The main problem is that I buy Dragon for its D&D content and if I wanted video game information there are a dozen other magazines I would go to first because they would provide the in depth information I would want.

Personally, they could scrap the whole First Watch section and I would not care. I usually just skip it anyway and had to go back and look at this Final Fantasy article anyway because I had just ignored thinking it was just an ad.
 

I don't buy Dragon or play Final Fantasy, so I seem to see this in a different way than anyone else. Printing. You do NOT add just two pages to a magazine! You add a minimum of four, probably eight (which I think Dragon does, it used to) or sixteen. So either they've reduced the D&D content by two pages (how does that add to the D&D goodness?) or they've added six pages of other stuff. Has the page count gone up?
 

I have no problem with non-D&D content in Dragon, or even non-tabletop articles as long as they're short. It helps to see such things, because it expands your horizons and broadens your experience; such things add to the D&D experience. Like Final Fantasy or not, it helps you to be somewhat familiar with it because your players probably are. Your future fantasy authors, artists and game designers certainly are.
 

My favorite feature from the old days was "The Role of Books" - which had about a half-dozen or so reviews of fantasy/sci-fi books (occasional gamebools) which were 2 to 3 paragraphs long each and zeroed in on the gaming aspects that could be gleaned from them. I found a ton of great nuggets and ideas in those old articles without ever having to read all those books, but also learned about some books I later sought out.

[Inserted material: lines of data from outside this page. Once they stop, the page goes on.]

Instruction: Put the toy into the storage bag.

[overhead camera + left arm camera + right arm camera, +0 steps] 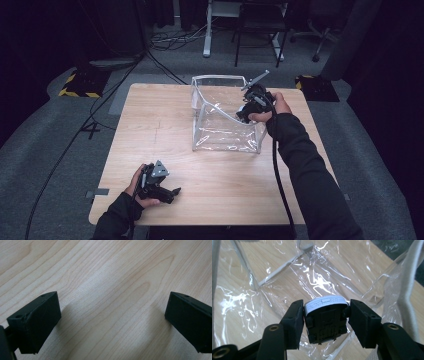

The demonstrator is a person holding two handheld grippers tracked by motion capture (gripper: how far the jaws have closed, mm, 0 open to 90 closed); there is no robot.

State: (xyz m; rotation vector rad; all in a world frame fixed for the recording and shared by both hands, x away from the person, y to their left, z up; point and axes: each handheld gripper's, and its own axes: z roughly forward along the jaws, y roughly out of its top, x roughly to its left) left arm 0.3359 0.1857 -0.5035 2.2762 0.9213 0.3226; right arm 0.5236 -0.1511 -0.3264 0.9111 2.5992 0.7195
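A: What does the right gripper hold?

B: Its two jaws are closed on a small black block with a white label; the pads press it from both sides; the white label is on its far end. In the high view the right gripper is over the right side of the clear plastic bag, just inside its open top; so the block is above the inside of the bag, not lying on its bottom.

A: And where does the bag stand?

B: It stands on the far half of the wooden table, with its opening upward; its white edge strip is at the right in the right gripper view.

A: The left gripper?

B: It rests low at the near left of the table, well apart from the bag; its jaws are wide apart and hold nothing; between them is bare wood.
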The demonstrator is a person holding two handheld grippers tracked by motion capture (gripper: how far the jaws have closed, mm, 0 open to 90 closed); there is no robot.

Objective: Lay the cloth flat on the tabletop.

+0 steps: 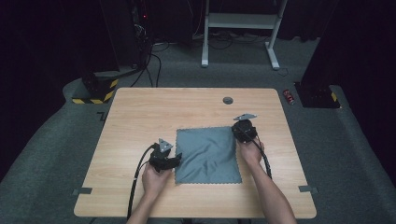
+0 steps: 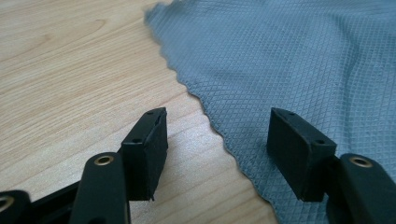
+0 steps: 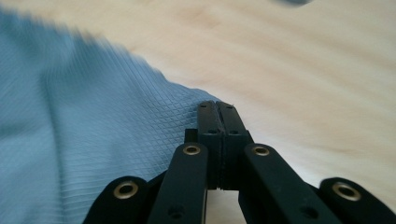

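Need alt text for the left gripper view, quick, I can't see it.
The open left gripper straddles the scalloped edge of a grey cloth lying on a wooden table, one jaw over bare wood and the other over the cloth.

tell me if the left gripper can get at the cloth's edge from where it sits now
Probably yes. The left gripper is open and its jaws straddle the scalloped edge of the grey cloth, which lies flat on the wooden table. Nothing lies between jaws and cloth.
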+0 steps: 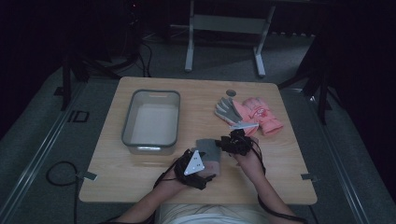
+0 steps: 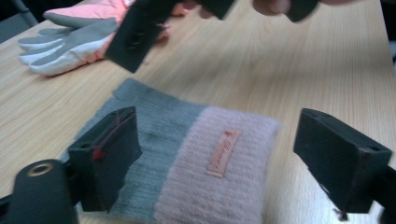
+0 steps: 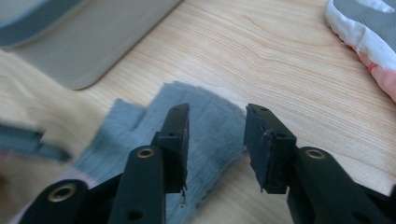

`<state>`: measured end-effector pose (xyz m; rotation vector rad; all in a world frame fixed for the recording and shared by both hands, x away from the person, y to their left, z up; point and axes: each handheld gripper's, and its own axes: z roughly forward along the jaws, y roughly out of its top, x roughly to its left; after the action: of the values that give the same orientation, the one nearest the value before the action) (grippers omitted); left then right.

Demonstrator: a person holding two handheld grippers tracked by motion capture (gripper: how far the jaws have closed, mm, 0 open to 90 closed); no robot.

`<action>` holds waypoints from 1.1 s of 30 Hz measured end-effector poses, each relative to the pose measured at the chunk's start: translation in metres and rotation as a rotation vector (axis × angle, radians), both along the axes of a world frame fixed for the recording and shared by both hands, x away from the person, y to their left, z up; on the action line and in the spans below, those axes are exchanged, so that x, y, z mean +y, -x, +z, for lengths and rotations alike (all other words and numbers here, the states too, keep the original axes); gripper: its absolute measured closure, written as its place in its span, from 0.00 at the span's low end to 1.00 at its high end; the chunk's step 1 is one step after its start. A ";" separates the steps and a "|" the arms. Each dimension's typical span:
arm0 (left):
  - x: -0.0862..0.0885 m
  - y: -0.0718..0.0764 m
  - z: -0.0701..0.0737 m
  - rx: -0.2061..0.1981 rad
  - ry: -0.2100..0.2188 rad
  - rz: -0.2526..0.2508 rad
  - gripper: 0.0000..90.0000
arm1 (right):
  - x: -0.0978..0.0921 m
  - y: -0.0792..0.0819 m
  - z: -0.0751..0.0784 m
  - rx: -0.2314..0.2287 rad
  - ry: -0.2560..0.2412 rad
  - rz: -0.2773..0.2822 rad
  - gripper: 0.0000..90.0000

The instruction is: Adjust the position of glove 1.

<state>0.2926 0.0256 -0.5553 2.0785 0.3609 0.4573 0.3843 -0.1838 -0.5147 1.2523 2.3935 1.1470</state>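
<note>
Here, wide-open jaws astride the grey-pink knitted glove [image 2: 187, 158].

Dim lab or recording studio — lone wooden table [image 1: 140, 177] on grey carpet [image 1: 42, 140], floor cables [image 1: 58, 175], black surrounds.

Knitted mitten [image 2: 196, 158] — grey cuff half, pale pink fuzzy half bearing a small pink label — lying flat on the wooden worktop [image 2: 289, 65], near its front edge, beside the grey bin [image 1: 152, 121].
</note>
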 end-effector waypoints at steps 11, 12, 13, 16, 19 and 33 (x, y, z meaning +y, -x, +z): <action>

I miss that kind of stuff.
 

el-remmen said:
My favorite feature from the old days was "The Role of Books" - which had about a half-dozen or so reviews of fantasy/sci-fi books (occasional gamebools) which were 2 to 3 paragraphs long each and zeroed in on the gaming aspects that could be gleaned from them. I found a ton of great nuggets and ideas in those old articles without ever having to read all those books, but also learned about some books I later sought out.

I miss that kind of stuff.

I used to like the book and game reviews.